== TASK REQUIREMENTS ==
Apart from the pictures, every line below needs to be reproduced verbatim.

== GIVEN DATA ==
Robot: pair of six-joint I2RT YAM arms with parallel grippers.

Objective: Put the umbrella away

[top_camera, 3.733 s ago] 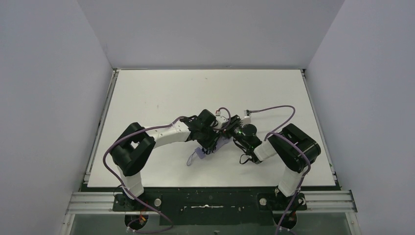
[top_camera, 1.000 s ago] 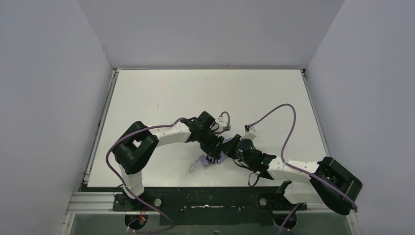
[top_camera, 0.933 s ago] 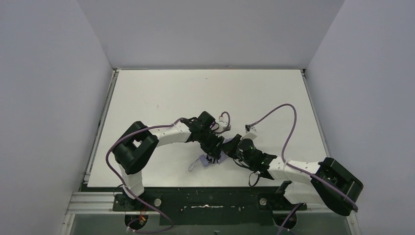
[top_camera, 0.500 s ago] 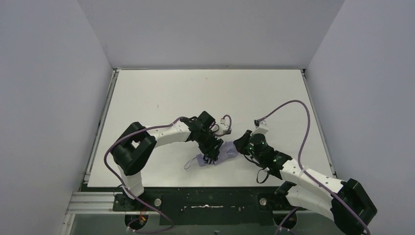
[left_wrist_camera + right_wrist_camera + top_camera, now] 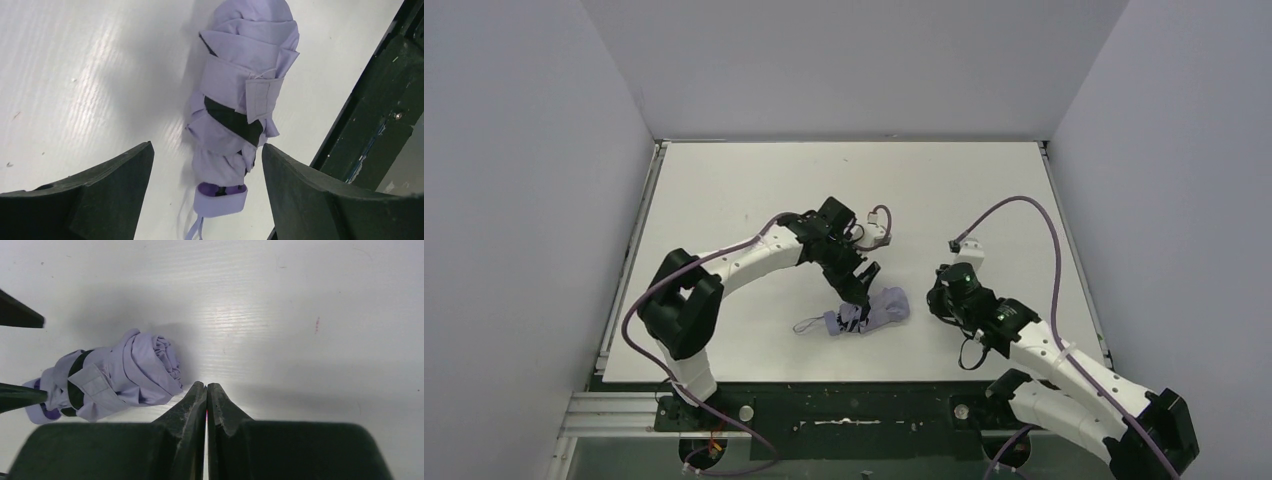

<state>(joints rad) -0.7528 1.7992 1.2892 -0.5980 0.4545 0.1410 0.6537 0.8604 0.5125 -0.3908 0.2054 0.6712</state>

== ANSWER TO THE PROBLEM ==
Robot: pair of six-joint I2RT YAM arms with parallel grippers.

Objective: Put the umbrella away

[top_camera, 3.733 s ago] 
[top_camera, 1.000 s ago] 
[top_camera, 0.933 s ago] 
[top_camera, 0.500 s ago] 
[left_wrist_camera + right_wrist_camera + top_camera, now] 

<state>(joints rad) -0.7528 1.7992 1.2892 -0.5980 0.4545 0.1410 0.6537 0.8604 0.5125 -0.3908 0.2054 0.6712</state>

No more is needed for this exercise.